3 Key Facets to Managing Children's Medical Care As Co-Parents After Divorce

Doctor talks to young boy about his health.

As many of us know, healthcare can be extremely complicated. And after a divorce or separation, co-parents often find that it may become even more so with the added intricacies of organizing their children's healthcare from two separate households. 

Although dealing with healthcare topics can feel tortuous, co-parents are better off if they address issues proactively and with a clear system in mind. It is crucial that parents handle medical care decisions for their children with attention and clarity to ensure that they continue to receive the treatment they need.

While every family's situation will be slightly different, there are 3 common aspects of children's healthcare that all co-parents should know how to handle. 

Managing health insurance

When parents divorce, they must decide who will provide their children with health insurance.

If you and your co-parent are provided with group coverage through your employers, your child may be able to be listed on each of your plans. One plan would be assigned as the "primary" plan, and the other as the "secondary" plan which would cover expenses not covered by the other plan.

If only one parent provides health insurance for the children, that may have an effect on child support obligations. Whether it does have an effect depends largely on if the insurance is being provided by the parent receiving or paying support. Child support calculations vary by state, so be sure to consult a legal professional in your area to determine how your child's health insurance could affect your child support obligations.

In a situation where a child is not covered by a plan provided by either parents' employer, separate insurance must be obtained for the child, and parents will likely both be responsible for the costs involved. If finances are a serious worry, there are options for parents who cannot afford health insurance for their children such as Medicaid and the Children's Health Insurance Program (CHIP).

Keep in mind that many factors specific to your family situation will affect the outcome of your child's health insurance plan such as the laws of your state, your child's age, etc. Be sure to speak with your attorney about this if you have any questions or concerns about the outcome of this issue. 
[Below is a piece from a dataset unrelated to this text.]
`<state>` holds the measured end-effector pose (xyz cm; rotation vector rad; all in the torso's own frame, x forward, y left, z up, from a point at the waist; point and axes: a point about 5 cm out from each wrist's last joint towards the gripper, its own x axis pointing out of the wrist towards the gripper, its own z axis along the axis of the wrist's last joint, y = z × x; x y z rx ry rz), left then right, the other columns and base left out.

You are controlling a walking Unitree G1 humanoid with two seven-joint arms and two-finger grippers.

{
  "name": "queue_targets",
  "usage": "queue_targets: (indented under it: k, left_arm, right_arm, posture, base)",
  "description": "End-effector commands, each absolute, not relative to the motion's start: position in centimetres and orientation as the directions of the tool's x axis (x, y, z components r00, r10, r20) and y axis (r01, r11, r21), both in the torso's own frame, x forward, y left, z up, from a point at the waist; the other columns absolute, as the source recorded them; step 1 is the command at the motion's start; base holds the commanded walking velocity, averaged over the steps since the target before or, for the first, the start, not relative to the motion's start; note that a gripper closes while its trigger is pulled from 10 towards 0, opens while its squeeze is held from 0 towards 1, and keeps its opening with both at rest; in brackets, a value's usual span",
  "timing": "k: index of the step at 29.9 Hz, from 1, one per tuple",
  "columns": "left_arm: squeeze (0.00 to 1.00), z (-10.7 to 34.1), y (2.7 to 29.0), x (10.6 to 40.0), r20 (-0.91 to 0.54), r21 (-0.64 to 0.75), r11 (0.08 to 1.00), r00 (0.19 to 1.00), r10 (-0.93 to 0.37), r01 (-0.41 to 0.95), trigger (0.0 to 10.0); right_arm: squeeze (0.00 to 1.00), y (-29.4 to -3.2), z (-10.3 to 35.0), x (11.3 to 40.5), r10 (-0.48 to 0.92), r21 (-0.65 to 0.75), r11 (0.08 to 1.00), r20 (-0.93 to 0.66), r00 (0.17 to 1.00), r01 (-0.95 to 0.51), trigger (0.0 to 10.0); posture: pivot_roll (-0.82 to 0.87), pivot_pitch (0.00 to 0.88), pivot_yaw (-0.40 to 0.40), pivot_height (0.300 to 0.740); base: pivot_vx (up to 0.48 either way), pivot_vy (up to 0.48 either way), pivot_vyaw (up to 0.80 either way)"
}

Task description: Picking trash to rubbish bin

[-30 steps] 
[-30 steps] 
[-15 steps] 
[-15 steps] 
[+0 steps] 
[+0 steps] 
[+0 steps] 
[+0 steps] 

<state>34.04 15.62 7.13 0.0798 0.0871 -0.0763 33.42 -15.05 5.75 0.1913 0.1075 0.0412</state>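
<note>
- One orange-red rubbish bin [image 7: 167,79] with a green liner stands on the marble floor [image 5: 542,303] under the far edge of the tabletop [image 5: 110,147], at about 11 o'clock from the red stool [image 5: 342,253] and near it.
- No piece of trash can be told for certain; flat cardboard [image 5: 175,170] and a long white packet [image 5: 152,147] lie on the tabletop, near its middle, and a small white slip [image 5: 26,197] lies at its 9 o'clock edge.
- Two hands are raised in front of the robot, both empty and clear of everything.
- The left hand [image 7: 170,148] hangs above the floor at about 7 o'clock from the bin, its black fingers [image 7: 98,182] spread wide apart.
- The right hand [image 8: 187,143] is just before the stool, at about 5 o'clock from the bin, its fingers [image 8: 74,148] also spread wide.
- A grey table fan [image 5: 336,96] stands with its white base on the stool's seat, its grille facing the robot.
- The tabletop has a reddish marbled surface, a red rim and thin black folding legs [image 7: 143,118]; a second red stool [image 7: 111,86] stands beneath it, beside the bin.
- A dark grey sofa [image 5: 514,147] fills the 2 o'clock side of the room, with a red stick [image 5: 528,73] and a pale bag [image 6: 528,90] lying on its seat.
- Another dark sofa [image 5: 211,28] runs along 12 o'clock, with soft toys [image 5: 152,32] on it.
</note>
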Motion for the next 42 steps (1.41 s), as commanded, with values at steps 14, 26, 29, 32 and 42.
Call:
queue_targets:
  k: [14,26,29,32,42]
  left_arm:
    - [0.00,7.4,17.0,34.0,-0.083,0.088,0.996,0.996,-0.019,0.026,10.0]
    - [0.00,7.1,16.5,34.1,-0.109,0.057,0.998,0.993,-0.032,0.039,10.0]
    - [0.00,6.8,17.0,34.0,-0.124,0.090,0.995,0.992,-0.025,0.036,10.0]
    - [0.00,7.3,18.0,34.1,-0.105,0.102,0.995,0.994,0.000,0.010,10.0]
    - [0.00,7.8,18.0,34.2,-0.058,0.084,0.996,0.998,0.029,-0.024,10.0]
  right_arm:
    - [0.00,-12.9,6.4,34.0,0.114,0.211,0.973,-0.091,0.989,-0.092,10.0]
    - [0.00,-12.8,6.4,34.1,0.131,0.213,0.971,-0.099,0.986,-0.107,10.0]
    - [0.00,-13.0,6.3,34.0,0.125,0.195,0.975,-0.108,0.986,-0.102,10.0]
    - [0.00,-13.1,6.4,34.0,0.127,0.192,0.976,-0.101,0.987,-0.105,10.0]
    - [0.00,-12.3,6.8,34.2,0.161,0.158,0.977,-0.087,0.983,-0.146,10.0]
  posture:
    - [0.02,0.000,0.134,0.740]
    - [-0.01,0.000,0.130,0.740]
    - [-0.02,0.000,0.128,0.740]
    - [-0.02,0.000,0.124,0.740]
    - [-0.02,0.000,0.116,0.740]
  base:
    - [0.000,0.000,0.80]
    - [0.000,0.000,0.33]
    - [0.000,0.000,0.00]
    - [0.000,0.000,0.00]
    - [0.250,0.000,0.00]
Co-pays and out of pocket medical expenses

As part of managing a child's medical care after divorce, a decision is typically made about how co-pays and other out of pocket medical costs will be handled. In most cases, parents will split these costs equally or in some other ratio that is determined. One parent, however, will typically have to pay that fee up front when it is due, and the other parent will reimburse their portion to the parent who paid.

In this situation, parents need a solid method of reimbursement to ensure that payments are made and thoroughly documented each time.

As part of the OurFamilyWizard Expense Log, many parents use OFWpay™ to send and receive electronic payments that are documented within the website. Using this system makes it easy for parents to document these expenses and payments, as well as see what payments are still due. 

Parents can get this information at a glance by looking at their expense register. And when more detailed reports are needed, they can be generated and print them for no extra cost. 

Caring for your child at home

Many children have particular health concerns that parents need to be mindful of and for which treatment must be coordinated between homes. When you and your co-parent were living together, you may have had a solid handle on care procedures for your child. Now, both you and your co-parent must be individually mindful of your child's health concerns.

Keep each other informed of all relevant medical details concerning your child. This includes past conditions as well as any upcoming appointments, incidents that take place, etc. Be sure that both of your homes are stocked with the particular medications, equipment, foods, and other supplies that your child will need when they are staying with either of you.

Have your child's health insurance information, doctor's contact information, and other emergency contact details on hand in both homes. Co-parents on OurFamilyWizard can use the Info Bank to accomplish this task easily and without fuss.

Also, if you and your co-parent have joint legal custody, it may be a good idea to inform your child's doctor and other healthcare providers of your divorce and provide them with permission to communicate with both of you about your child's medical care.

Finally, if you and your co-parent are going to continue making joint decisions about your child's medical care, do so. Don't keep each other in the dark about decisions or make big choices without involving the other parent. Have a plan in place for how you will communicate and handle big healthcare choices for your child.

Managing a child's medical care after divorce is a crucial task that must be handled by both parents responsibly. During the divorce, make the best possible choice concerning your child's health insurance, making sure to speak to a professional about this for guidance. Have a plan for how you will handle out of pocket medical expenses like co-pays, and agree on a method of reimbursement for these costs.

Finally, be mindful of having everything you need on hand when you are each caring for your child at home. Understanding these three key topics will help your child remain healthy into the future.


NOTE: Many state and federal laws use terms like ‘custody’ when referring to arrangements regarding parenting time and decision-making for a child. While this has been the case for many years, these are not the only terms currently used to refer to these topics.

Today, many family law practitioners and even laws within certain states use terms such as ‘parenting arrangements’ or ‘parenting responsibility,’ among others, when referring to matters surrounding legal and physical child custody. You will find these terms as well as custody used on the OurFamilyWizard website.